Exercise
Could you print the full listing below, keeping each line identical?
*** Provided data Section Begins ***
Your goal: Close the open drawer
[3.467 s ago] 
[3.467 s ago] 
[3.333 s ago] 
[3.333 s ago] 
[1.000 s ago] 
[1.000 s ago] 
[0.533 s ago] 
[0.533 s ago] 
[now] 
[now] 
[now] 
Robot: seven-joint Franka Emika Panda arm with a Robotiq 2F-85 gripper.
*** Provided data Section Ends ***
Exercise response
Your goal: Close the open drawer
[3.467 s ago] 
[3.467 s ago] 
[3.333 s ago] 
[3.333 s ago] 
[1.000 s ago] 
[1.000 s ago] 
[0.533 s ago] 
[0.533 s ago] 
[now] 
[now] 
[now] 
Robot: seven-joint Franka Emika Panda arm with a Robotiq 2F-85 gripper.

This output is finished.